Interesting facts about the Notre Dame:
~The Notre Dame stands on the site of Paris' first Christian church.
~ It's the most popular monument in Paris, and all of France with an estimated 13 million visitors each year.
~ Notre Dame is still an active Catholic church, a place of pilgrimage for Catholics around the world and a focal point for religious events for all of France
~ Construction began in 1163 and was mostly completed by 1220 (it seems crazy to me how something so magnificent was made without the use of modern construction tools).

If I had to recommend one place to go in Paris (of the places we visited), with absolutely no reservation my answer would be here.  From the Gothic architecture to the historical significance(Napoleon, Joan of Arc, etc) to the religious and spiritual importance of the cathedral and all it entails, it truly is no wonder it is the most visited landmark in France. 

Tuesday, November 20, 2012

Last Tuesday

Last Tuesday marked 14 months on the wait list as well as our USCIS fingerprinting update appointment. 

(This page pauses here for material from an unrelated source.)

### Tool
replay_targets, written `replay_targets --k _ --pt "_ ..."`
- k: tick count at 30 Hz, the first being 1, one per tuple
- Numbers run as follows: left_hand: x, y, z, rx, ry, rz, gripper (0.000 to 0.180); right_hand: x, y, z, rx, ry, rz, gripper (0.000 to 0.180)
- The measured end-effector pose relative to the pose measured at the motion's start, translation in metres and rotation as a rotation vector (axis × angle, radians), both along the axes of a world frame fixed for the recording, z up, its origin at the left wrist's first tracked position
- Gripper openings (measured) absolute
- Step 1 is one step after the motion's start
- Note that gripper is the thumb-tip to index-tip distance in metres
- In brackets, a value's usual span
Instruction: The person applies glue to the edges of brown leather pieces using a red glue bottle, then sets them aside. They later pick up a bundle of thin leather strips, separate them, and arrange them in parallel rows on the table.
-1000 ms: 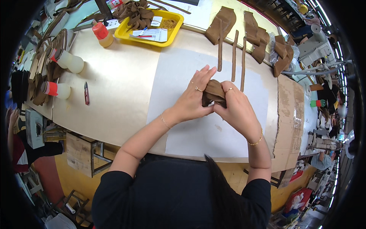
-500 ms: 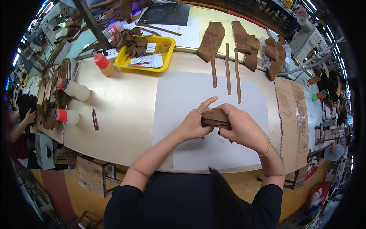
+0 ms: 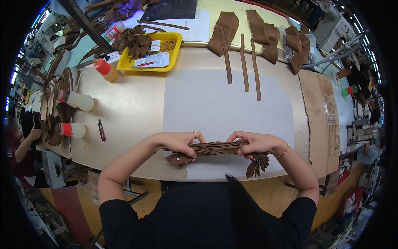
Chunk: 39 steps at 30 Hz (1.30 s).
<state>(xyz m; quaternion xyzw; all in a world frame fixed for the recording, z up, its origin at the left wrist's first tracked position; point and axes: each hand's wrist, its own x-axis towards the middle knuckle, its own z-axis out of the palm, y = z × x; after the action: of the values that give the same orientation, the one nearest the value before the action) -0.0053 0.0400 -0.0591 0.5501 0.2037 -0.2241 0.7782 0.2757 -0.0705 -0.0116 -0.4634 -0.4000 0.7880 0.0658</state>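
Between my two hands stretches a stack of brown leather strips [image 3: 217,148], held level over the near part of a pale grey sheet [image 3: 207,106]. Closed around the stack's left part is my left hand [image 3: 181,144]; the end past it carries a small white tag. My right hand [image 3: 258,144] grips the other part, and the strip ends fan out and hang below it. Farther off, three narrow brown strips [image 3: 245,62] lie apart, their far ends near flat brown leather pieces [image 3: 224,31].
A yellow tray [image 3: 176,56] with papers, rubber bands and a brown bundle stands far left. Bottles with red tops, one an amber bottle [image 3: 106,69], are on the left beside red thread snips [image 3: 101,129]. Cardboard [image 3: 319,120] covers the right side. Another person's hand [image 3: 35,133] shows far left.
My hands have moved apart and nearer my body. The brown stack, bunched up between them before, is now stretched out lengthwise. My view has shifted slightly.
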Motion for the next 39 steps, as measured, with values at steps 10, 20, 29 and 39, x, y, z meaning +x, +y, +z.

Our fingerprinting appointment was smooth, you know, after I realized the appointment was not at the same place as our initial appointment and we  needed to leave earlier than anticipated.  There are so many horror stories about USCIS fingerprinting in the adoption world and I am happy to say each of our appointments have been great. 

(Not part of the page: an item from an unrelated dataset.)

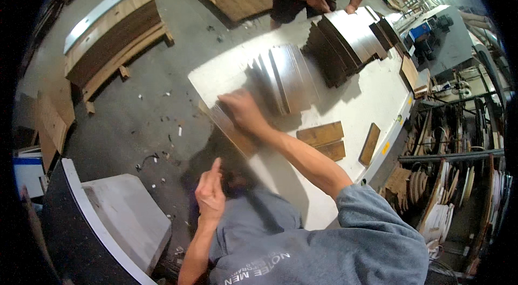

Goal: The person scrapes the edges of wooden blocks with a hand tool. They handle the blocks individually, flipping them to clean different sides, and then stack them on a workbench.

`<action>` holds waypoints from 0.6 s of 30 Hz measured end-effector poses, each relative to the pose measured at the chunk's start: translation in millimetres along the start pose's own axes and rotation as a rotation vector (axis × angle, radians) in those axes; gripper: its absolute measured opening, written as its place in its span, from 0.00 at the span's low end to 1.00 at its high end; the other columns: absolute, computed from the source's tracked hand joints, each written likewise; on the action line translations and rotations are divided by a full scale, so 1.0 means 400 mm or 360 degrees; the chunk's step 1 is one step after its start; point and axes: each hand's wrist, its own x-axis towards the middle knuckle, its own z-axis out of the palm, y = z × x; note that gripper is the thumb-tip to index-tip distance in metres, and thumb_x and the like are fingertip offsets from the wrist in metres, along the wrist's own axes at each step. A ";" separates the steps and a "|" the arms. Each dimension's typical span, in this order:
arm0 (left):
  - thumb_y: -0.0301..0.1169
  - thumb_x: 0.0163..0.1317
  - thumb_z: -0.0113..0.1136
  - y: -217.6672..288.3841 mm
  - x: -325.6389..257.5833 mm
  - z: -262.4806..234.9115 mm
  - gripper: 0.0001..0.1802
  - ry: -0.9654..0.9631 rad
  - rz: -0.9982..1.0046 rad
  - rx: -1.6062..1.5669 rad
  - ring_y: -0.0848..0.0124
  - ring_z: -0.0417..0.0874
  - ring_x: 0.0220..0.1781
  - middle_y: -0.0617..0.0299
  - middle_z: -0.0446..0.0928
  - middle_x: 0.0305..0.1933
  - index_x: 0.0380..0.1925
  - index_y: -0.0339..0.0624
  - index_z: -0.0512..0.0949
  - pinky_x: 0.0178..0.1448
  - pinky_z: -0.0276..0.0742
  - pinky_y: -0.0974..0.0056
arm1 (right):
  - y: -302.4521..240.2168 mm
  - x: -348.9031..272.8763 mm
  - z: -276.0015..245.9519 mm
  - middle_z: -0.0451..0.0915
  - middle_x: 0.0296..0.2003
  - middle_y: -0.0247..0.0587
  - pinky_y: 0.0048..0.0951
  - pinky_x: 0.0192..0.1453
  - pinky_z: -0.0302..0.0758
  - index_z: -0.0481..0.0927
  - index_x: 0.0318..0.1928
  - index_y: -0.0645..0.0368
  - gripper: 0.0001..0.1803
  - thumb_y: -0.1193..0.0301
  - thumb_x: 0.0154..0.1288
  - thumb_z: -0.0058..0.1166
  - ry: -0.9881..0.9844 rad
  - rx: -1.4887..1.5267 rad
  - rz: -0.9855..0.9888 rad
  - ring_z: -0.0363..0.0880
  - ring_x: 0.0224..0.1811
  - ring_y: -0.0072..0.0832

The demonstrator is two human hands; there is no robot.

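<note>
My right hand (241, 112) reaches over the near left edge of a white table (318, 107), its fingers curled closed and slightly blurred. A thin brown board (234, 135) lies along that edge, just under the hand; I cannot make out what the fingers hold. Off the table's edge, my left hand (210, 190) is raised over the floor, index finger stretched out, other fingers loosely bent, nothing visible in it. Right of my right hand, several flat panels (291, 80) with shiny, pale faces lie in an overlapping row.
Across the table a person's hands (319, 3) touch a stack of dark-edged panels (345, 42). Brown wooden blocks (326, 139) lie near my right arm. A pallet with stacked boards (116, 31) stands on the littered floor at left; a rack of strips (448, 177) is at right.
</note>
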 end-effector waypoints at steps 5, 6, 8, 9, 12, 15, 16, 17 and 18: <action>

Hitting the 14 month mark on the wait list was just as uneventful as the fingerprinting appointment.  I didn't even realize that it was the 13th until I was getting ready for bed.  In hindsight that's probably a good thing; I find I become a little sullen and sad as I realize another month has gone by in our wait with very little movement forward.  Perhaps I should lose track of the date more often [Smile]. 

On the upside of all this waiting, one day it will end.  And just like the day I first held Gabriel; all the waiting, all the hard stuff and all the tears will melt away into the fierce love formed when a parents holds their child for the first time. 

Thursday, November 15, 2012

Dominoes

Gabe is obsessed, and I mean obsessed, with his cardboard brick blocks.  I would imagine on a normal day we spend a minimum of an hour playing and learning (counting, colors, shapes, cause and effect, etc) with them.   Building towers, knocking down towers and using the blocks as dominoes are our favorite activities.  A lot more fun was added when Gabe figured out he could use his pull and go truck to knock down the block towers and dominoes. 
 
I'm thinking the addition of the truck is going to bring a lot more block playing hours to our days.